Los niños comenzaron su crecimiento con normalidad bajo la tutela de sus padres, quienes al verse sobrepasados con la ausencia de una figura materna en el hogar dejaban el cuidado de sus hijos a criadas del pueblo, pasando muy poco tiempo con ellos y evitando hacerlo en los tiempos que tenían disponibles. Si bien la distancia en que vivían no era menor, las criadas se encargaban de ambos bebes juntas (dado que estas eran hermanas) por lo que desde pequeños estos niños comenzaron a formar un lazo muy potente a través del tiempo. Al gozar de buena salud nunca presentaron algún problema médico o algún malestar que pudiera preocupar a alguien, por lo menos hasta que comenzaron a hablar. Si bien su primeras palabras fueron las mismas que cualquier niño, con el pasar del tiempo las criadas comenzaron a notar que algo les llamaba la atención de las montañas… en un principio pensaron que las formas o los colores llamaban la atención de los niños, pero con el tiempo estos comenzaron a tararear una melodía permanente, señalando hacia la colina más alta del norte, siendo el punto culmine una noche de viernes en que la niña, Gracia, a sus 5 años de edad preguntó a María, una de las criadas, de quién provenía esa melodía que se escuchaba desde la colina, duda a la que se sumó el pequeño Joaquín Jr, quien como siempre la acompañaba. Desde luego las criadas no tenían la menor idea de cómo responderles a los pequeños… no se oía ningún sonido aparte de los propios de la casa y del crujir de la madera vieja, por lo que en ese momento una evasiva fue la mejor respuesta de las criadas, enviando a los pequeños a dormir.
Pero los cuestionamientos de los pequeños iban en aumento, y conforme aprendían más palabras mejor formulaban sus preguntas. Un día simplemente las criadas no pudieron evadir más los cuestionamientos de los pequeños y ante la preocupación por lo que ellas pensaban era el mismo demonio hablándoles a los chicos, acudieron a sus padres con la preocupación. Joaquín y Joel, padres de Joaquín Jr y Gracia respectivamente.

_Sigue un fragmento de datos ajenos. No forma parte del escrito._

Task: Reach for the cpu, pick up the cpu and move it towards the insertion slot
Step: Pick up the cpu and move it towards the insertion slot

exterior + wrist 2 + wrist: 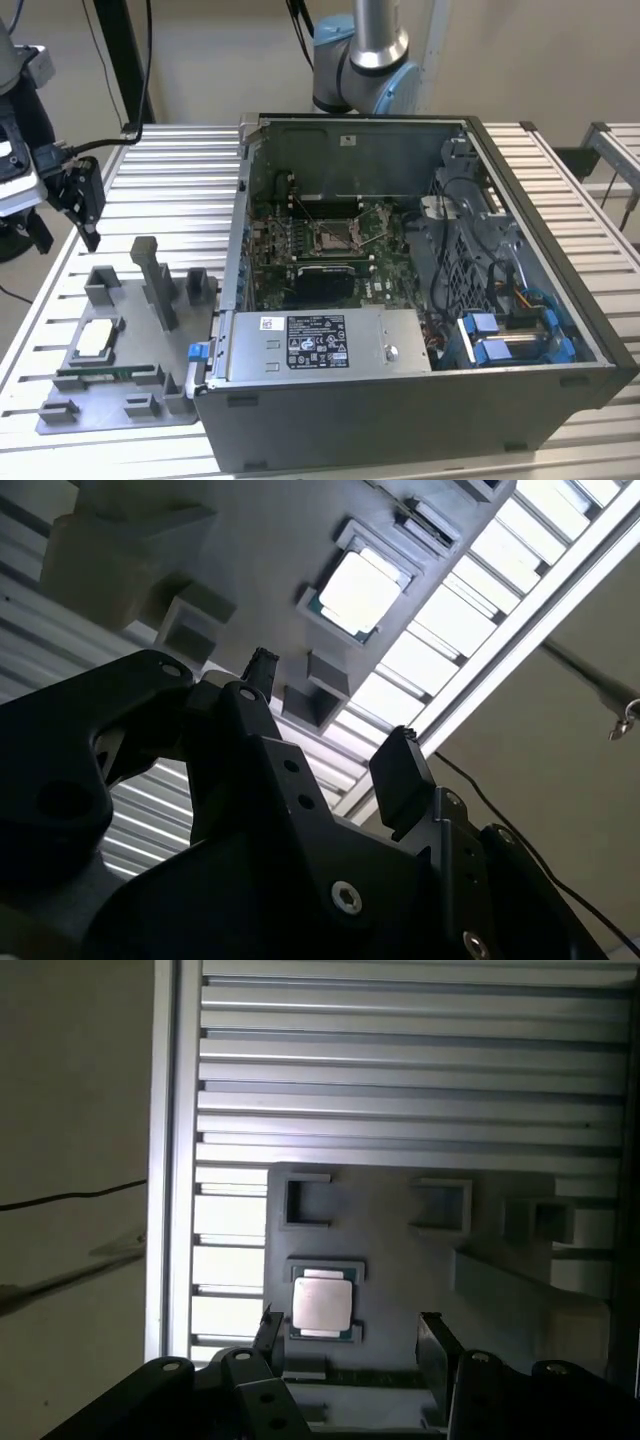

Los padres de los pequeños eran hombres dedicados exclusivamente a sus trabajos, sobre todo después de la muerte de sus esposas en el nacimiento de sus hijos. Joaquín era agricultor mientras que Joel trabajaba llevando las cuentas personales del alcalde del pueblo. Era un jueves como cualquier otro, ambos llegaban a casa de Joel como era habitual y Joaquín se llevaba a Joaquín Jr de vuelta a casa a pasar la noche (dado que las criadas pasaban el día juntas con los pequeños allí, al ser una casa más grande y acogedora). Pero al entrar a la casa se encuentran con la sorpresa de que las criadas aguardaban su llegada para plantearles su inquietud frente de los cuestionamientos de los niños. Frente al relato de las criadas, Joaquín y Joel tuvieron opiniones divididas, por una parte Joaquín, quien aún cargaba con la culpa de la muerte d su esposa, creía que Joaquín Jr escuchaba no una melodía sino que los gritos de su madre quien le recriminaba desde el más allá su pronta partida, mientras que Joel, quien era un hombre más sensato, creía que su hija tenía alguna enfermedad que le hacía oir cosas donde no había sonido alguno. Sin pensarlo dos veces ambos acudieron en sentidos opuestos, por un lado Joaquín se llevó a su hijo de inmediato a la iglesia del pueblo con Augusto, el sacerdote, mientras que Joel llevó a la pequeña Gracia con Melquiades, el médico.